The author declares that “There was only one invading force in East Pakistan in 1971-that was India”. She argues that many Bengalis did not support the secession of East Pakistan. She also states that while there were instances of the Pakistan Army killing unarmed civilians, women and children were not targeted, and the stories circulated of the women’s hostel of Dacca University being attacked, turned out to be entirely false.
She quotes Rose and Sisson as concluding that the decision by India to intervene militarily was taken as early as April 1971. In the initial phase, the Indians did not make much headway, but from July to mid-October their training of the Mukti Bahini (Bengali guerrilla resistance movement) became more intensive, and they also became directly involved in their activities. From mid-October to November, Indian artillery, tanks and air force began to be used. The Indian army would make forays into East Pakistan then withdraw to Indian territory. After November 21, the Indian units did not withdraw, and instead launched attacks on all the important border regions with India. On 3 December, the Pakistan Air Force launched attacks on major Indian Air Force installations in north-west India. The Pakistani doctrine was that the defense of the east lay in the west, but they had temporized for two weeks before attacking, and then, according to General Niazi, not informed the Eastern Command.
The author questions the generally accepted figure of 93,000 Pakistani soldiers taken as prisoners of war. In March 1971, there were a total of 12000 Pakistani troops in East Pakistani. General Niazi has stated that as the crisis worsened, more troops were flown in and the troops under his command increased to 34000, while 11000 were police and other armed personnel, while the rest would have been supporting staff like nurses and barbers.
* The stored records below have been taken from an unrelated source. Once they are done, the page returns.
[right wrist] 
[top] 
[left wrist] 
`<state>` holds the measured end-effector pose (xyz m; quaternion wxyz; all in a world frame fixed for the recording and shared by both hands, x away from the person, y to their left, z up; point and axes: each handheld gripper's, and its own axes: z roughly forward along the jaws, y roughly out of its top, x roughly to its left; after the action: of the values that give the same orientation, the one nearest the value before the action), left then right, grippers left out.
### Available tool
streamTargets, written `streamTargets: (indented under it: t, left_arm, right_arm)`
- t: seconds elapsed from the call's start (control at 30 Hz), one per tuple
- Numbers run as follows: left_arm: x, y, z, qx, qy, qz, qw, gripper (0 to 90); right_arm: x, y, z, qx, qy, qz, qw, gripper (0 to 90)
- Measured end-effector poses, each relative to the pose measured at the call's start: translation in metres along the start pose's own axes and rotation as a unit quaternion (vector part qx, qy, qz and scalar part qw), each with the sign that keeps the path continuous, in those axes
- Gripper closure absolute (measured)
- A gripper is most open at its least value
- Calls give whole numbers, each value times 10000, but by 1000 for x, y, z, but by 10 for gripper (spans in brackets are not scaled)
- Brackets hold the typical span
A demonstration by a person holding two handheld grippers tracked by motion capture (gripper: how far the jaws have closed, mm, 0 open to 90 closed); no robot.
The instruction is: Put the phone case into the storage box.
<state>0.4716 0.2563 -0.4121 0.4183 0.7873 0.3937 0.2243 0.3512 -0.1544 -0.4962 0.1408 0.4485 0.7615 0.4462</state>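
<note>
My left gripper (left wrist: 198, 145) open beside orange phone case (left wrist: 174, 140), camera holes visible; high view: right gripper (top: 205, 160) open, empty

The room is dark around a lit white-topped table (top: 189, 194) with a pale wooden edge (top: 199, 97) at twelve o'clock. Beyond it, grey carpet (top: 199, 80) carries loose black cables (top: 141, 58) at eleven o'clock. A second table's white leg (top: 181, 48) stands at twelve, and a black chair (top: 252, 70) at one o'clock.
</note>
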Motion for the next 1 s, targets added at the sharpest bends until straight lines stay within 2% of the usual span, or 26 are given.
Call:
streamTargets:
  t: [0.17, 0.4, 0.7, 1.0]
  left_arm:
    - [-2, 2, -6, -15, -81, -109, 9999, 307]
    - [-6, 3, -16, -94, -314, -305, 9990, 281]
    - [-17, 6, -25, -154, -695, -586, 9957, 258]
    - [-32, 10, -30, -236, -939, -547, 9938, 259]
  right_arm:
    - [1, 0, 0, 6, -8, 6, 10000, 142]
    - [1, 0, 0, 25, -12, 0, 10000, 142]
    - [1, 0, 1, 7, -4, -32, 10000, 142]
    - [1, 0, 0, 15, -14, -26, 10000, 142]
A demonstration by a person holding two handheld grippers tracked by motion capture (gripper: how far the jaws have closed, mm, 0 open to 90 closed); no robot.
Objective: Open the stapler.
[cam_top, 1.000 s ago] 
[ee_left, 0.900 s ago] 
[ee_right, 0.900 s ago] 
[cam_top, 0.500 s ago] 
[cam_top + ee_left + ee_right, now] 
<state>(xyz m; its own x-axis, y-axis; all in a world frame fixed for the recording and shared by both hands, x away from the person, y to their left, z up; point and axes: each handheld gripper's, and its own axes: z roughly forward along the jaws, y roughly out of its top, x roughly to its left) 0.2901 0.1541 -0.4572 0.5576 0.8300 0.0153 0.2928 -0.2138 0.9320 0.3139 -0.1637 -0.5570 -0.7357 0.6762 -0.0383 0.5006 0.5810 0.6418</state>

Bose casts doubts about the figure of 3 million, allegedly killed in the war. She quotes William Drummond in The Guardian, who wrote an article on June 6, 1972, titled “The Missing Millions’, where he argued that the claim of 3 million was grossly exaggerated, and had acquired validity purely by repetition. When Sheikh Mujib had come out of incarceration after nine months, someone had mentioned the figure to him, and he had just kept repeating it. The author mentions that it wasn’t clear who was buried in the mass graves, Bengalis or non-Bengalis. She quotes Drummond as saying that the Home Ministry of Bangladesh had got 2000 complaints of killings by the Pakistan Army. Bose estimates that between 50,000-100,000 perished in the conflict, both combatants and non-combatants, Bengalis and non-Bengalis, Muslims and non-Muslims. According to her estimate, the number of Biharis killed could run into tens of thousands.
It takes a great deal of courage and integrity to go against a narrative that two powerful states, and innumerable journalists and writers have peddled for many decades. The excesses of the Pakistan Army are mentioned in detail, but so are that of the Mukti Bahini and the Awami League militants. She questions the sensational reporting of Mascarenhas, which set the tone for reporting on the civil war in the West, declaring that after he had fled to London, his reporting was based on hearsay.
Pakistan paid a heavy price in failing to accept Sheikh Mujib as the Prime Minister of Pakistan, when he had the numbers. The launch of a military operation was strategically suicidal, and no solution to a political problem. The Hamoodur Rehman Commission Report should have been published in its entirety, as Pakistanis have a right to know what led to such poor decision-making that split the nation in two.